Task goal. Every line of the data that includes "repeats" should be copied out.

*** Opening of Task inputs ***

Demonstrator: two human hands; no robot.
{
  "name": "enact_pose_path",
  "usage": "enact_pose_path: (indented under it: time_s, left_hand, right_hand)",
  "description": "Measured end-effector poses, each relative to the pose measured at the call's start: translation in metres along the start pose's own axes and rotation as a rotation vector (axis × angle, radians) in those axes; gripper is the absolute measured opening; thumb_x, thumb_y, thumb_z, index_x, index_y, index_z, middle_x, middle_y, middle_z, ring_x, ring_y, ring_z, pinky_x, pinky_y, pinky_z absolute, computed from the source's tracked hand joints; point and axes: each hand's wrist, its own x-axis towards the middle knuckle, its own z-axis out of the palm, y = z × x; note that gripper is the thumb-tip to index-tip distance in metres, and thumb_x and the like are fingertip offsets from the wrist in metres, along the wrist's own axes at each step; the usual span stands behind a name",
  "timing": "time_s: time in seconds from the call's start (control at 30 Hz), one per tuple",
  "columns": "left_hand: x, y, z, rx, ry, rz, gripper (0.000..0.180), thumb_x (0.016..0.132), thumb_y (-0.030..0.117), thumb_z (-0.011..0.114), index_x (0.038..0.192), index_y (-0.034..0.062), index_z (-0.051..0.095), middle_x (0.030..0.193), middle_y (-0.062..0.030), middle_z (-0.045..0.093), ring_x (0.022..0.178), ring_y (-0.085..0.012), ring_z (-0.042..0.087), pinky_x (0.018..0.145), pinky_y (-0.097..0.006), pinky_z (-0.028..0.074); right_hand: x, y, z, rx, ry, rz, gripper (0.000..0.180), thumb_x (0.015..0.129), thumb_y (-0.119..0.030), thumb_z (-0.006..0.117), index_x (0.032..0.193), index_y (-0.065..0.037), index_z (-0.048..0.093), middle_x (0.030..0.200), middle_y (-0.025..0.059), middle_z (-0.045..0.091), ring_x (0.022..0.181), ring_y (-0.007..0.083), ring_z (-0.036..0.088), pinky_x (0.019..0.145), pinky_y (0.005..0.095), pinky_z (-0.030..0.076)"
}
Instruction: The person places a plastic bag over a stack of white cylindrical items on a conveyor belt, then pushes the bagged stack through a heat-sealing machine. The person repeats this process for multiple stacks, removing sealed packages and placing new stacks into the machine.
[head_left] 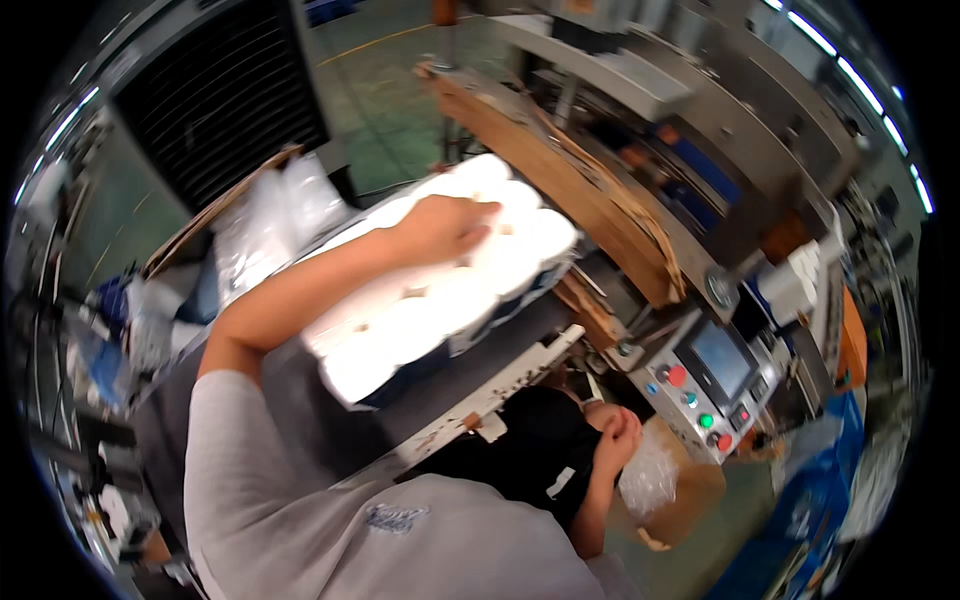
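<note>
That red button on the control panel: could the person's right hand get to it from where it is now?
Probably yes. The right hand hangs by the waist, holding nothing, and the red button sits just up and to its right on the control panel. Nothing shows between them. The left hand rests on the roll pack.

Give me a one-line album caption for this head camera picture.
Left hand pressing on a wrapped pack of white paper rolls beside a machine's control panel, right hand lowered nearby.
</note>
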Motion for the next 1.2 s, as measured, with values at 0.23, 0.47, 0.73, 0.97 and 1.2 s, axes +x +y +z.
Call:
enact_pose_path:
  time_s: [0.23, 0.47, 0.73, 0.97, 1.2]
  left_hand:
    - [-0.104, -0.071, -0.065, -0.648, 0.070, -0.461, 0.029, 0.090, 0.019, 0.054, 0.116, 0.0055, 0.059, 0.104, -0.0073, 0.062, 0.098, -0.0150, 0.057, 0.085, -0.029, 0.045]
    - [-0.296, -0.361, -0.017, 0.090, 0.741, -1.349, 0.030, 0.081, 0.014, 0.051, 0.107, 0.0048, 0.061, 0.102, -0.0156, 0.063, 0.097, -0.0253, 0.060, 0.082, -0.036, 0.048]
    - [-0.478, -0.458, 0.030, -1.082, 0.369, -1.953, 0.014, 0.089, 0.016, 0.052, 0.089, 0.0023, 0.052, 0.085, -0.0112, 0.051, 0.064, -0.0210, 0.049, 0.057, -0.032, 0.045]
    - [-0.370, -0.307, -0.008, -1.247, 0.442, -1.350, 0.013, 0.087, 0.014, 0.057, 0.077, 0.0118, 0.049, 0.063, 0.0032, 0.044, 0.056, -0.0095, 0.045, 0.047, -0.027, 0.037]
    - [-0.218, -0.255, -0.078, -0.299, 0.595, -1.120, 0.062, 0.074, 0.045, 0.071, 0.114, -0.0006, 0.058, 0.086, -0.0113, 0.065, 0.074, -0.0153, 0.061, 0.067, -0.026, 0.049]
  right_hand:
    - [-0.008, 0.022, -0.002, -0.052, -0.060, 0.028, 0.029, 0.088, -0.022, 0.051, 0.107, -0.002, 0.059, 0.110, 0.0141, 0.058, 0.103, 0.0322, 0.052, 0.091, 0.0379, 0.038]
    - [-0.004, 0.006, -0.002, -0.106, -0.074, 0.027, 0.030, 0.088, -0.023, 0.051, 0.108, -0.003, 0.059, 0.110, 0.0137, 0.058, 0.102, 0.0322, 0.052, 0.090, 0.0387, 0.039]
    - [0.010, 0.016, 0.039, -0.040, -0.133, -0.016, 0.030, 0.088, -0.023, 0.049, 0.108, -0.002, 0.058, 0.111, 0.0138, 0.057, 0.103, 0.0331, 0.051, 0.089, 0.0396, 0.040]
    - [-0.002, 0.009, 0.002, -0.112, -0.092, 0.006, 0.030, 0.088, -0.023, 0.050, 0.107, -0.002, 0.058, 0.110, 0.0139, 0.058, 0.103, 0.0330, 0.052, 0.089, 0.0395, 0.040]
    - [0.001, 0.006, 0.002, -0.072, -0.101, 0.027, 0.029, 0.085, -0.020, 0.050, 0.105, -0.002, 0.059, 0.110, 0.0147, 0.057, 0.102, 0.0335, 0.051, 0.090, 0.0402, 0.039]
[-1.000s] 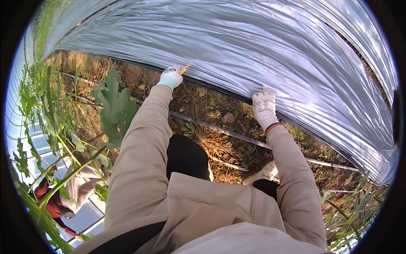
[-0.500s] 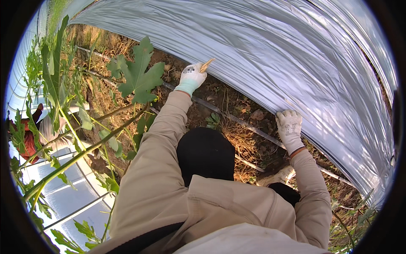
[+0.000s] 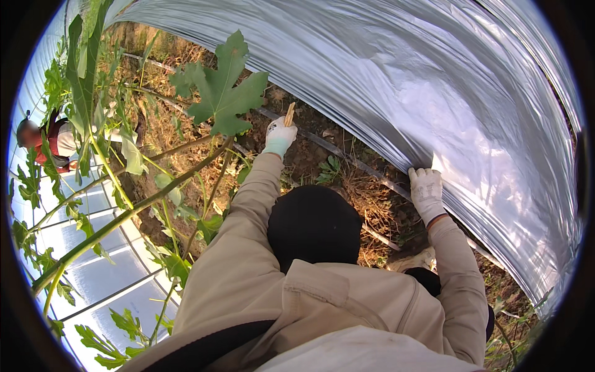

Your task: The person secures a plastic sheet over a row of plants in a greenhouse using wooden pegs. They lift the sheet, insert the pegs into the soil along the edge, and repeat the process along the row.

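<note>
My left hand (image 3: 281,134), in a white glove with a pale green cuff, is closed around a short tan wooden stick (image 3: 289,115) that pokes up past the thumb side. To the right, my right hand (image 3: 426,191), also gloved in white, has its fingers curled over the near edge of a large silvery plastic sheet (image 3: 372,80). The film bunches into folds at that grip. A gap of bare soil lies between my left hand and the sheet's edge.
A thin grey drip hose (image 3: 328,146) runs over soil strewn with dry stalks (image 3: 372,214). A broad lobed leaf (image 3: 226,93) hangs beside my left hand, and a long green branch (image 3: 124,217) crosses the left side. Another person (image 3: 62,139) is at the far left.
My left hand has come slightly nearer and away from the sheet's edge, with the stick now more upright. The sheet has billowed, with sharper folds at my right hand.
</note>
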`<state>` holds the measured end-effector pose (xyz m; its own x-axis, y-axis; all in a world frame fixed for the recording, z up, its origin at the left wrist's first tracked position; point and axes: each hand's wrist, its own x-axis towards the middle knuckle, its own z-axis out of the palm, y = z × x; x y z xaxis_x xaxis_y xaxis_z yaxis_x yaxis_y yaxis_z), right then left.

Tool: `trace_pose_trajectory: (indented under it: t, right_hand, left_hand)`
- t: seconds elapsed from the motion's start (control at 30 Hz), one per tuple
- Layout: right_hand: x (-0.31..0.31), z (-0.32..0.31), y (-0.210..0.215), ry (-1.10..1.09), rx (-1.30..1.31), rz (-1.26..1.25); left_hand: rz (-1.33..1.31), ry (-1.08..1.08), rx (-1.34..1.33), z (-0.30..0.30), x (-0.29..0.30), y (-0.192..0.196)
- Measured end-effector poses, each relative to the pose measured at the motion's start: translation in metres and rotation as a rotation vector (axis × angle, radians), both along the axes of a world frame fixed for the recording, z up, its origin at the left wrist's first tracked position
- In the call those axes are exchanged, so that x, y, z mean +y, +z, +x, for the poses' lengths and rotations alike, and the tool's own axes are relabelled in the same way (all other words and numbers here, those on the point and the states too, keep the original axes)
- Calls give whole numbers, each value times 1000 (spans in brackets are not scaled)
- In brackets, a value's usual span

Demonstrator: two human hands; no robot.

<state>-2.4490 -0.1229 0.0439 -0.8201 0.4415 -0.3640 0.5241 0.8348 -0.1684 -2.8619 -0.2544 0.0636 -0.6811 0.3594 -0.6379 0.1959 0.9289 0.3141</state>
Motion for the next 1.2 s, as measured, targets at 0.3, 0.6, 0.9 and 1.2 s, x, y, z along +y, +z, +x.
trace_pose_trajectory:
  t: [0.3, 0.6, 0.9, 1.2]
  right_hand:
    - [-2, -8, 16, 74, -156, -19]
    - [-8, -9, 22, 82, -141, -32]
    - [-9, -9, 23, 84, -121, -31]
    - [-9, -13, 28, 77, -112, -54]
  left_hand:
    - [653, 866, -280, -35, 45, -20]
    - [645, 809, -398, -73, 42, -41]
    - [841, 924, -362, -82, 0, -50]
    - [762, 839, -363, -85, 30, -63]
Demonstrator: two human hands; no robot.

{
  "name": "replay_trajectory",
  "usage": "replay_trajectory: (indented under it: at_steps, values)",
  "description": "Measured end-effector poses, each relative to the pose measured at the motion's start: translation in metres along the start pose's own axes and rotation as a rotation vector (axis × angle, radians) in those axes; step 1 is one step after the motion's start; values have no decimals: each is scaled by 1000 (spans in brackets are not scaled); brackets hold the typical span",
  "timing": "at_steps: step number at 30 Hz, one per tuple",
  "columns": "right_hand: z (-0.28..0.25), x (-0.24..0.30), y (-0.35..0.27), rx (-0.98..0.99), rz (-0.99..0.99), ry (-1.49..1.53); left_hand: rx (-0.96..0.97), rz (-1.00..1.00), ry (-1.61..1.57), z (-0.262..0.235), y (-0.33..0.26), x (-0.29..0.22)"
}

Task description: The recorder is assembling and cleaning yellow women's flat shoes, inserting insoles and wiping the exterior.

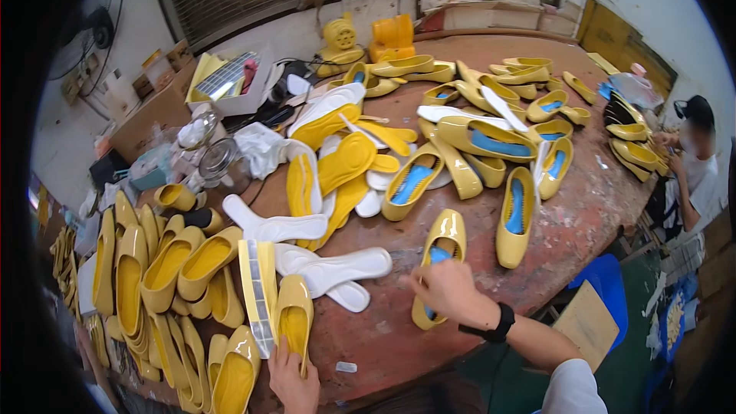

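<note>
Head view, read from left to right. A dense pile of yellow shoes (165,268) lay along the left edge of the worn brown worktable (590,207). Just right of the pile, the left hand (294,378) rested at the heel of a yellow flat shoe (294,314); its fingertips touched the shoe, but whether they closed around it could not be told. White insoles (330,268) lay beside that shoe, and yellow insoles (337,165) were heaped farther back toward the table's middle. To the right, the right hand (447,290), with a black wrist band (497,326), was curled with its fingers pressing into the heel end of a second yellow shoe with a blue lining (438,257), which sat near the table's front edge. More lined shoes (491,142) were spread across the far right half of the table, and another person (694,161) sat at the far right rim.

Judged from this arrangement, the step in hand was seating or smoothing a lining inside the right-hand shoe. It would be done well by pressing from heel toward toe so no wrinkle is trapped, keeping the shoe flat on the table, and steadying it against sliding toward the near edge.
</note>
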State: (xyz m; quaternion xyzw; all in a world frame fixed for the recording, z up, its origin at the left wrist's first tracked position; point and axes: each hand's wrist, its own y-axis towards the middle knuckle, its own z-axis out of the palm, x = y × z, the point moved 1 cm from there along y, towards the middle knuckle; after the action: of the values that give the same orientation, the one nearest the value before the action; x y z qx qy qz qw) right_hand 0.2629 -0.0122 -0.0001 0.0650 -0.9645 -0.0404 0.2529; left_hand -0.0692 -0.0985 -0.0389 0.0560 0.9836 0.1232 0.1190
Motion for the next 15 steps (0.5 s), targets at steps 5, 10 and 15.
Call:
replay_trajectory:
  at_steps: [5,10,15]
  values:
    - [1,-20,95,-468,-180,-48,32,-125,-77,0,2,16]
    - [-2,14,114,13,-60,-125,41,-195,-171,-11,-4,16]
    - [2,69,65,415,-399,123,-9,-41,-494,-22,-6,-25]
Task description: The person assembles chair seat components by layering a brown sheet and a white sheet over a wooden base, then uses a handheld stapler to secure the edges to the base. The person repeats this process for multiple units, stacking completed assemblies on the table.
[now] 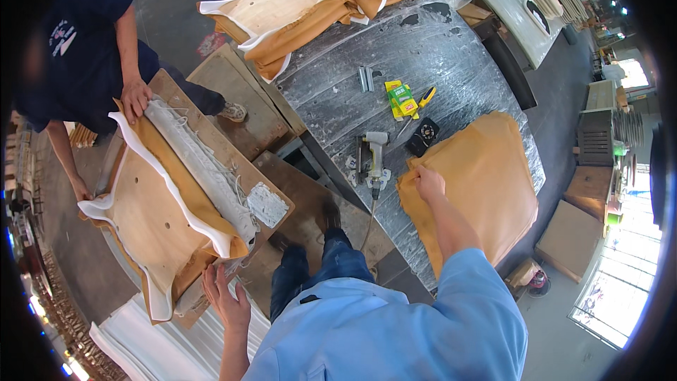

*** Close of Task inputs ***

Response box.
Instruction: The person places a plastic bag over a stack of white cylindrical items on a conveyor belt, then pushes the bagged stack through a heat-sealing machine. The person repeats this process for multiple stacks, removing sealed packages and placing new stacks into the machine.
Task description: The person assembles chair seat components by layering a brown sheet and a white sheet over a wooden base, then uses a handheld stapler to secure the edges to the base. The person repeats this process for multiple units, stacking completed assemblies on the table.

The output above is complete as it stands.